Extrajudicial settlement of the estate simply means drafting a contract where the properties are divided among the heirs, as the latter may see fit. Enumerated in the contract are the properties left by the deceased, collectively called the "estate". The properties may range from real properties such as parcels of land, buildings, or personal properties such as money left in the bank, cars, jewelry, furniture and even shares in a corporation.

It should be well-noted that an extrajudicial settlement by agreement is only possible if there is no will left by the deceased. Even if there is a will but the will does not include all of the decedent's estate, then those not covered can by extrajudicially partitioned by agreement.

Moreover, extrajudicial settlement is not possible if the heirs cannot agree on how the properties will be divided. In that case, they can file and ordinary action for partition.

Publication requirement

After the settlement agreement is signed, the heirs should cause the publication of the agreement in a newspaper of general circulation to ensure that interested parties, if there are any, such as creditors and unknown heirs, will be given due notice.

Payment of Estate tax

After the publication, transfer of title may follow. Upon the transfer of the estate, the Estate Tax must be paid in accordance with Section 84 of the National Internal Revenue Code of the Philippines.

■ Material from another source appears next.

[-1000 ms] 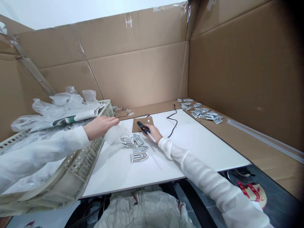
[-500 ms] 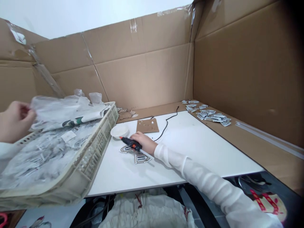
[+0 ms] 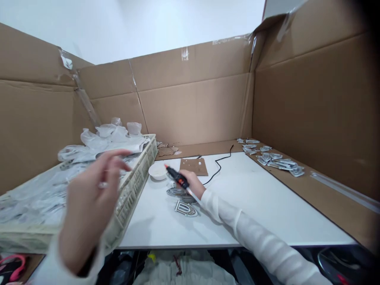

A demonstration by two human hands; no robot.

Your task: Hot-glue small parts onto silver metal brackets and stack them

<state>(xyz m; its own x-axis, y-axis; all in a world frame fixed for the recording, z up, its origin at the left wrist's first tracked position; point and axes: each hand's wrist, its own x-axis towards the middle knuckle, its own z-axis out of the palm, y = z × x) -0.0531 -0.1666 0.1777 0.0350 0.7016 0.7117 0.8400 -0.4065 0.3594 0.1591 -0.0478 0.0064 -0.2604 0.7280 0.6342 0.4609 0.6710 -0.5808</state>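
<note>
My left hand [image 3: 93, 198], smeared by motion, hovers in front of the basket, thumb and index finger apart and nothing visible between them. My right hand [image 3: 192, 183] is wrapped round a black glue gun [image 3: 178, 178] with an orange tip, pointing up and left; a whitish stick sticks out of its rear. Below the gun, small arch-shaped pieces [image 3: 186, 208] with a dark pattern lie on the white board [image 3: 243, 213]; the gun partly covers some. Beyond the gun's tip is a shallow white bowl [image 3: 158, 171].
A cream plastic basket [image 3: 135, 186] full of clear plastic bags [image 3: 109, 136] fills the left side. A cardboard square [image 3: 194, 167] with whitish blobs and a black cable [image 3: 219, 166] lie behind my right hand. Patterned pieces [image 3: 282, 163] are heaped at right. Cardboard walls [image 3: 192, 107] surround the board.
My left hand has moved right and nearer, away from the plastic bags. The camera's view has shifted. My right hand keeps the glue gun, now tilted more steeply, and more patterned pieces show below it.
</note>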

Estate tax is defined as a tax on the right of the deceased person to transmit his estate to his lawful heirs and beneficiaries at the time of death and on certain transfers, which are made by law as equivalent to testamentary disposition. It is a form of transfer tax, not a property tax. More particularly, it is a tax on the privilege of transferring the property of the decedent to the heirs.

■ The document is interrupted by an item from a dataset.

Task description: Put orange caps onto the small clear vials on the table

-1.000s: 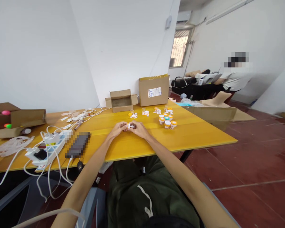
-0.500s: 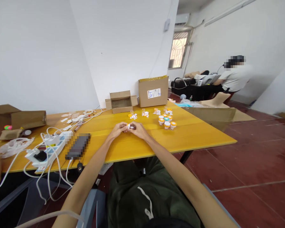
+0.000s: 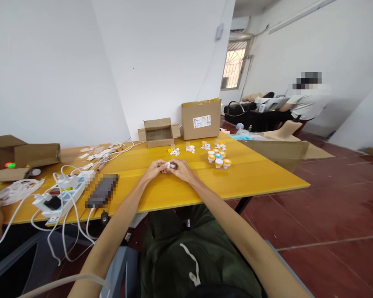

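Observation:
Between my two hands, above the near middle of the yellow table [image 3: 251, 178], is a small dark brown bottle [image 3: 173, 166] with a white part toward its left. My left hand [image 3: 156, 169] is closed on the white end, thumb and fingers pinched together. Closed around the brown end is my right hand [image 3: 182, 170]. The fingers cover much of the bottle. To the right stand several small jars [image 3: 218, 163] with orange-and-white lids, one of them teal. Behind my hands lie small piles of white pieces [image 3: 174, 152] beside clear cups and orange lids.
An open cardboard box [image 3: 160, 142] and a taller closed carton [image 3: 202, 124] stand at the back. On the left are a power strip [image 3: 70, 196] with tangled white cables, a blurred dark device [image 3: 102, 190] and another box [image 3: 37, 155]. A seated person [image 3: 307, 101] is far right.
The bottle has turned slightly in my fingers, and my hands stay in nearly the same place. At the far left, another person's hand has drawn back out of view.

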The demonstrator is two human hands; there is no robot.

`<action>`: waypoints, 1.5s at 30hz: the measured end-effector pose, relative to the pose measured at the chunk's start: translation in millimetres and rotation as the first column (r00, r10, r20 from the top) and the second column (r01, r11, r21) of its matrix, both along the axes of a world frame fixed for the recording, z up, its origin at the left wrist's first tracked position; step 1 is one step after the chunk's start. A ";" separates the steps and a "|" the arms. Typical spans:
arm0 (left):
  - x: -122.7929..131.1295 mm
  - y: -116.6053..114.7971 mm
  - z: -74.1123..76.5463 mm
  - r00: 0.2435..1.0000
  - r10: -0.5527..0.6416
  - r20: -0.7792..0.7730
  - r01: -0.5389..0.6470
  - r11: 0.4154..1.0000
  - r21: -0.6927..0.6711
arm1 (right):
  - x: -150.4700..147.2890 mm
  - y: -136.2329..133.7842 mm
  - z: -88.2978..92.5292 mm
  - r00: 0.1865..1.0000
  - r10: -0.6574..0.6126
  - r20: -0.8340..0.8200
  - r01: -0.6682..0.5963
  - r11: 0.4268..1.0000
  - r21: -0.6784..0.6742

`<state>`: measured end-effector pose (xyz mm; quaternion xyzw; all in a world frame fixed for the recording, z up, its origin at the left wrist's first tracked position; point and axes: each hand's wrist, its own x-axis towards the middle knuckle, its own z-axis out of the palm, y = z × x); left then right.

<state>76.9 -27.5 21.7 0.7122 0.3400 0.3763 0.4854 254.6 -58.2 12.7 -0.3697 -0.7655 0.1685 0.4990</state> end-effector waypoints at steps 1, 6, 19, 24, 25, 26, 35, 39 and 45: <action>0.1 -0.1 0.0 1.000 0.000 0.003 0.000 1.000 0.000 | -0.1 -0.4 0.5 1.000 -0.001 -0.004 0.001 1.000 -0.004; 0.0 -3.9 2.4 1.000 0.003 0.009 -0.003 1.000 0.019 | -1.0 -1.7 1.7 1.000 -0.005 -0.030 0.004 0.999 -0.052; 0.0 -10.8 7.5 0.999 -0.014 0.049 0.014 1.000 0.000 | 0.1 4.4 -3.5 0.995 0.056 -0.080 -0.067 0.989 -0.134; -0.3 -10.7 7.8 0.999 -0.018 0.049 0.018 1.000 0.008 | 0.8 4.8 -3.1 0.995 0.062 -0.080 -0.072 0.989 -0.131; -0.3 -10.7 7.8 0.999 -0.017 0.047 0.016 1.000 0.009 | 0.7 4.6 -2.9 0.995 0.059 -0.078 -0.069 0.989 -0.130; -0.3 -10.8 7.9 0.999 -0.015 0.046 0.015 1.000 0.009 | 0.6 4.3 -2.6 0.995 0.057 -0.077 -0.066 0.990 -0.127; 0.3 -10.6 10.3 0.999 -0.012 0.053 0.014 0.999 -0.031 | -1.5 3.0 -2.9 0.998 0.023 -0.052 -0.025 0.999 -0.042; -0.2 -7.3 7.4 0.999 0.006 0.043 -0.004 0.999 -0.042 | -1.6 5.8 -5.4 0.999 -0.011 -0.033 0.011 1.000 0.011; -0.1 -6.6 5.4 1.000 0.016 0.020 -0.016 1.000 0.001 | -2.4 7.9 -8.2 0.999 -0.032 -0.028 0.033 0.998 0.057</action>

The Estate Tax Return must be filed within six (6) months from the decedent's death. The deadline may be extended by the Commissioner of the BIR, in meritorious cases, not exceeding thirty (30) days.

It is interesting to note that the estate itself will have its own Tax Identification Number (TIN). The BIR treats the estate as a juridical person.

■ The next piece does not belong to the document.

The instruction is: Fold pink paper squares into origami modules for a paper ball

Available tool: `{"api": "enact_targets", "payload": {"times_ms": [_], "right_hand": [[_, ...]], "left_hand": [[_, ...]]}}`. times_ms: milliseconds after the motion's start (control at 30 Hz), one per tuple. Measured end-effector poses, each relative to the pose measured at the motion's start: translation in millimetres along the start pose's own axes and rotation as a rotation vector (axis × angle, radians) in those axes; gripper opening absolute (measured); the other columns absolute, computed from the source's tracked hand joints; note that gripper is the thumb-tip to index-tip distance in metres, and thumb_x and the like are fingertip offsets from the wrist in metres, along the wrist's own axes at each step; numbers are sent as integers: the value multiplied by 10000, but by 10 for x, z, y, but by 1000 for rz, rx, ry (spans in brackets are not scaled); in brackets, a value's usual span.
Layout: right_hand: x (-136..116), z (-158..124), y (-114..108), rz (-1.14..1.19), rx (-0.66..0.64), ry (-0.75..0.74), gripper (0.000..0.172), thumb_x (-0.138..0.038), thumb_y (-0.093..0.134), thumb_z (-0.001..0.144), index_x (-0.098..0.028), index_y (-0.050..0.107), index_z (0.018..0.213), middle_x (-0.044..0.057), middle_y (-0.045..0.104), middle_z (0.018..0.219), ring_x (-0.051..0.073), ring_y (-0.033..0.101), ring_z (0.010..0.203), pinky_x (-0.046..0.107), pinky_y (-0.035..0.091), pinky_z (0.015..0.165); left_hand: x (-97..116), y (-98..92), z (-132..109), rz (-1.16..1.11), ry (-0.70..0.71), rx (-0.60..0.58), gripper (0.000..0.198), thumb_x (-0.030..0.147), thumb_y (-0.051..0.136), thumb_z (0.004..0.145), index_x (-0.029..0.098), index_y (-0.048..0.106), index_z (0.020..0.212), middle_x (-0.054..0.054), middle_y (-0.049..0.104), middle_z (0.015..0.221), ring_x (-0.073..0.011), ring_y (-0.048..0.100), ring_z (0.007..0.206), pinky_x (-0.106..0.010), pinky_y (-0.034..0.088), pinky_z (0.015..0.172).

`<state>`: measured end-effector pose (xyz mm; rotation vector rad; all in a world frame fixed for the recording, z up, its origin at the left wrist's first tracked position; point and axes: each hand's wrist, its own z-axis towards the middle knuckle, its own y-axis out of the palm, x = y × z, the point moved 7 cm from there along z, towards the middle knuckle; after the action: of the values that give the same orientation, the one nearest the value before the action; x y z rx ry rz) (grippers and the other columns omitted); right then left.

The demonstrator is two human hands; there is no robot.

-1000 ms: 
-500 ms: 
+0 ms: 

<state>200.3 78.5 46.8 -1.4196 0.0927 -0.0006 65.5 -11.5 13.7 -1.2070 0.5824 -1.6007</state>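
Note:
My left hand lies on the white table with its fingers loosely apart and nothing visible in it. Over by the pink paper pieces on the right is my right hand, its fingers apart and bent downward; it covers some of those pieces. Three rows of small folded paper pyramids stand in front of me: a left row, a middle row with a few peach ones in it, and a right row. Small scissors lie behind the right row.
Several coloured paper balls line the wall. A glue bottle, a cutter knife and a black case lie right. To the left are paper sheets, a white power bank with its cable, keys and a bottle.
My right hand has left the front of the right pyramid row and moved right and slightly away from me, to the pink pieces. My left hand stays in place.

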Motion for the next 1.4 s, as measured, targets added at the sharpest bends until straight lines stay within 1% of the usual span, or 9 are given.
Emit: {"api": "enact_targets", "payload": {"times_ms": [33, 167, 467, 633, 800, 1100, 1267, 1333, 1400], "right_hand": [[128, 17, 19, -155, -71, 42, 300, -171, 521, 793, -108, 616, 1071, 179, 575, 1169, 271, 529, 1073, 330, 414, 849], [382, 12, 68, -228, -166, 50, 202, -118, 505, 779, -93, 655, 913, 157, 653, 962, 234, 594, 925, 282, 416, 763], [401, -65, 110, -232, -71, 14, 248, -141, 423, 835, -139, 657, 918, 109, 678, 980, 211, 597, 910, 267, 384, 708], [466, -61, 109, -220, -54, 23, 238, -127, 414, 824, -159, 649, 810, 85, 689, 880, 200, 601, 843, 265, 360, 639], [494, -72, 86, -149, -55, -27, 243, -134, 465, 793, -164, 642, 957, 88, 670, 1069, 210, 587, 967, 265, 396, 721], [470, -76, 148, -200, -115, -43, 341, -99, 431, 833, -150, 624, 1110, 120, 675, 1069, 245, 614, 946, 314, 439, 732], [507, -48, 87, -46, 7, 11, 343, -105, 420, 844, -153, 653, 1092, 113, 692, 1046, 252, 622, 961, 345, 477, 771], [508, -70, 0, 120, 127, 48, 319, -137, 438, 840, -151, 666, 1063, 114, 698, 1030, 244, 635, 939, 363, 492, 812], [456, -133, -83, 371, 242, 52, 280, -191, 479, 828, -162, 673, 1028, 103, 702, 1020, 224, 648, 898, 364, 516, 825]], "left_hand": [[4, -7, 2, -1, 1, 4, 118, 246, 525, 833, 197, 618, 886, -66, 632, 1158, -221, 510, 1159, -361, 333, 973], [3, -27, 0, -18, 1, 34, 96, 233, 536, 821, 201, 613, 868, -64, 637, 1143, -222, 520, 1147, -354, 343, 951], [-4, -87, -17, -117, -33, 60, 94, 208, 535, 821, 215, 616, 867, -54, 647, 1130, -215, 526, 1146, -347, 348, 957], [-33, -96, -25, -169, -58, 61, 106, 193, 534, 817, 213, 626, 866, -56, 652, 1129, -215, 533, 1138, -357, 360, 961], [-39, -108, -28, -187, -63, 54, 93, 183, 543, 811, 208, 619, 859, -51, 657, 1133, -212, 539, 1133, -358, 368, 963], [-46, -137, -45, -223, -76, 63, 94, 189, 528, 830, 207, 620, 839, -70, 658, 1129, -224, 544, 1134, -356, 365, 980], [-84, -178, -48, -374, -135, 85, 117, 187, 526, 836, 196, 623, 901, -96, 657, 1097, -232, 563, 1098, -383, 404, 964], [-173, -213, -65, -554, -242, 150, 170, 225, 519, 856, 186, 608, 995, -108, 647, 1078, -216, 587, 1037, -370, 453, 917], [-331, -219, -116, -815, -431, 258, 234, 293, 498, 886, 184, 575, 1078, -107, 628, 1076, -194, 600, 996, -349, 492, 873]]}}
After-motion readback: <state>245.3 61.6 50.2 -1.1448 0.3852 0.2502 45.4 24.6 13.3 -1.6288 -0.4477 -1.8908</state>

The Estate Tax Return is filed with Revenue District Office (RDO) having jurisdiction over the place of residence of the decedent at the time of his death.

If the decedent has no legal residence in the Philippines, then the return can be filed with:

1. The Office of the Revenue District Officer, Revenue District Office No. 39, South Quezon City; or

2. The Philippine Embassy or Consulate in the country where decedent is residing at the time of his death.

For estate taxes, the BIR imposes the pay-to-file system which means that you have to pay the estate tax at the same time the return is filed.

In cases involving a huge estate where the tax imposed can get too high, or in cases where the decedent left properties which are difficult to liquidate and they do not have the cash to pay the taxes, the BIR Commissioner can extend the time of payment but the extension cannot be over two (2) years if the estate is settled extrajudicially. If an extension is granted, the BIR Commissioner may require a bond in such amount, not exceeding double the amount of tax, as it deems necessary.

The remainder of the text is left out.